Exercise:
Word for word, copy the entire listing below, but do not carry over any pictures.

Data block:
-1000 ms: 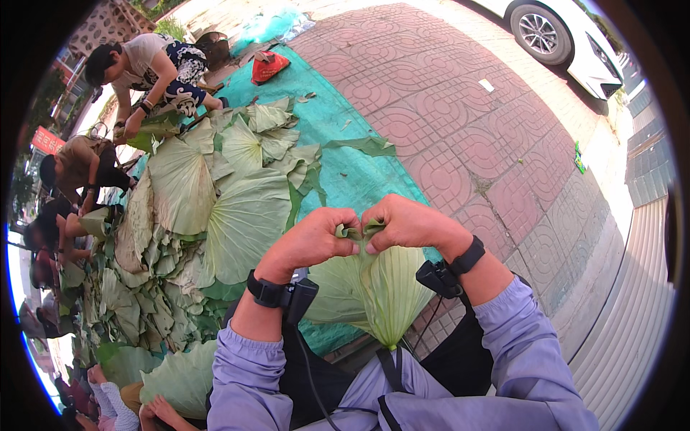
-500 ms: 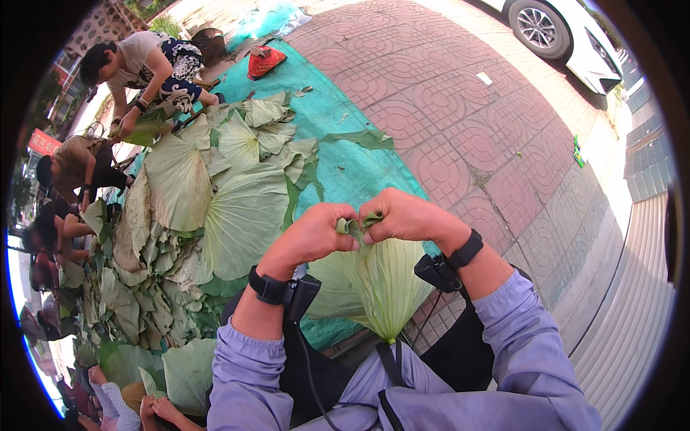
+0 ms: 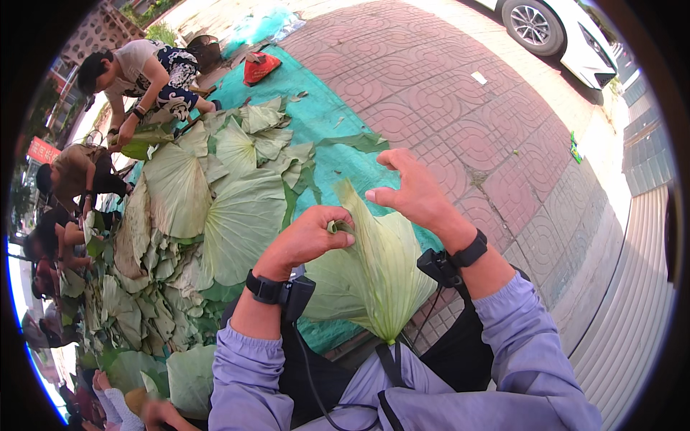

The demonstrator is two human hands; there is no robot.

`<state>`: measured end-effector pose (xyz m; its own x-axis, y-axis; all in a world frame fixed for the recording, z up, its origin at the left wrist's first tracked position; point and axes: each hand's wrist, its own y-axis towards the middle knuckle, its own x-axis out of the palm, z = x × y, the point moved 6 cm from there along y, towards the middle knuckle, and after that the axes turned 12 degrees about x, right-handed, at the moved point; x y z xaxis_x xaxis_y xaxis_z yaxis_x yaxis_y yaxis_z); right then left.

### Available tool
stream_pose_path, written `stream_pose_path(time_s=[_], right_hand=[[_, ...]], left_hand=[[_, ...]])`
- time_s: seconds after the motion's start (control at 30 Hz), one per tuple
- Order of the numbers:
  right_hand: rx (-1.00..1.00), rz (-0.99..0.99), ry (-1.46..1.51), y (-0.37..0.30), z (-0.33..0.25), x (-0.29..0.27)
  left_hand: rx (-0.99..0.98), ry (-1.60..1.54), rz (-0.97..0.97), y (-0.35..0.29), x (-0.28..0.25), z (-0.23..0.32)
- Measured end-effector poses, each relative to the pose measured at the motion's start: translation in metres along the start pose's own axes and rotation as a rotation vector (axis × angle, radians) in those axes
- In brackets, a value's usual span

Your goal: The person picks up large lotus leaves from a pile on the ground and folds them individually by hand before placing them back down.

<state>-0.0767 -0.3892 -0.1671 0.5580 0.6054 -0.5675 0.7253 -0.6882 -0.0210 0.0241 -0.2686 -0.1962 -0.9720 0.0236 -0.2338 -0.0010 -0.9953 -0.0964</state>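
A large pale-green lotus leaf hangs folded in front of my lap, its ribs meeting at a point near my waist. My left hand pinches the rolled upper edge of this leaf between thumb and fingers. Just right of the leaf's raised tip, my right hand is open, thumb and index finger apart and nothing between them. Each wrist wears a black strap with a small dark box. To the left, a broad pile of lotus leaves lies on a teal tarp.
A person bends over leaves at the far left, with several more people along the left side. A red bag rests on the tarp's far end. Patterned paving extends right, toward a white car and ribbed metal shutter.
My right hand has let go of the leaf's edge and lifted up and to the right, its fingers opening. My left hand still holds the leaf, whose tip now stands up.
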Motion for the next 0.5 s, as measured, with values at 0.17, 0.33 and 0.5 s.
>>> stream_pose_path(time_s=[0.17, 0.33, 0.5], right_hand=[[0.425, -0.414, 0.338, -0.021, 0.023, 0.033], [0.533, -0.606, 0.63, -0.039, 0.026, 0.056], [0.561, -0.589, 0.774, -0.041, 0.03, 0.071]], left_hand=[[-0.017, -0.026, 0.041, -0.002, -0.002, 0.0], [0.0, -0.031, 0.063, 0.0, -0.001, -0.001], [0.026, -0.04, 0.056, -0.001, -0.001, -0.004]])
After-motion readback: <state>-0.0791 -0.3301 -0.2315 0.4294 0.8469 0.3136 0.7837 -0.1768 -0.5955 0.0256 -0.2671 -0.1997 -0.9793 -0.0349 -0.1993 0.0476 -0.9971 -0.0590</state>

Response to the exercise:
-1000 ms: 
-500 ms: 
+0 ms: 

The demonstrator is two human hands; there is no robot.

`<state>`: measured end-effector pose (xyz m; its own x-axis, y-axis; all in a world frame fixed for the recording, z up, its origin at the left wrist's first tracked position; point and axes: each hand's wrist, its own y-axis towards the middle knuckle, its own x-axis out of the palm, z = x × y, the point moved 6 cm from there along y, towards the middle knuckle, and after that the axes turned 12 degrees about x, right-handed, at the moved point; x y z xaxis_x xaxis_y xaxis_z yaxis_x yaxis_y yaxis_z); right then left.

### Available tool
stream_pose_path, written `stream_pose_path(time_s=[_], right_hand=[[_, ...]], left_hand=[[_, ...]])`
- time_s: seconds after the motion's start (control at 30 Hz), one per tuple
- Order of the numbers:
  right_hand: rx (-1.00..1.00), rz (-0.99..0.99), ry (-1.46..1.51), y (-0.37..0.30), z (-0.33..0.25), x (-0.29..0.27)
  left_hand: rx (-0.99..0.98), ry (-1.60..1.54), rz (-0.97..0.97), y (-0.35..0.29), x (-0.28..0.25), z (-0.23..0.32)
- Measured end-effector poses, each relative to the pose measured at the motion's start: translation in metres along the start pose's own axes and rotation as a rotation vector (axis × angle, radians) in those axes
- In brackets, a value's usual span

Your goal: The person picks up large lotus leaves from a pile on the ground and folds them individually by hand before placing them back down.

<state>-0.0767 -0.3892 -0.1671 0.5580 0.6054 -0.5675 0.7253 -0.6882 -0.0210 0.0241 -0.2686 -0.1962 -0.9720 0.0236 -0.2338 -0.0010 -0.9953 -0.0964</state>
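A large pale-green lotus leaf hangs folded in front of my lap, its ribs meeting at a point near my waist. My left hand pinches the rolled upper edge of this leaf between thumb and fingers. Just right of the leaf's raised tip, my right hand is open, thumb and index finger apart and nothing between them. Each wrist wears a black strap with a small dark box. To the left, a broad pile of lotus leaves lies on a teal tarp.
A person bends over leaves at the far left, with several more people along the left side. A red bag rests on the tarp's far end. Patterned paving extends right, toward a white car and ribbed metal shutter.
My right hand has let go of the leaf's edge and lifted up and to the right, its fingers opening. My left hand still holds the leaf, whose tip now stands up.
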Motion for the next 0.5 s, as measured, with values at 0.17, 0.33 and 0.5 s.
>>> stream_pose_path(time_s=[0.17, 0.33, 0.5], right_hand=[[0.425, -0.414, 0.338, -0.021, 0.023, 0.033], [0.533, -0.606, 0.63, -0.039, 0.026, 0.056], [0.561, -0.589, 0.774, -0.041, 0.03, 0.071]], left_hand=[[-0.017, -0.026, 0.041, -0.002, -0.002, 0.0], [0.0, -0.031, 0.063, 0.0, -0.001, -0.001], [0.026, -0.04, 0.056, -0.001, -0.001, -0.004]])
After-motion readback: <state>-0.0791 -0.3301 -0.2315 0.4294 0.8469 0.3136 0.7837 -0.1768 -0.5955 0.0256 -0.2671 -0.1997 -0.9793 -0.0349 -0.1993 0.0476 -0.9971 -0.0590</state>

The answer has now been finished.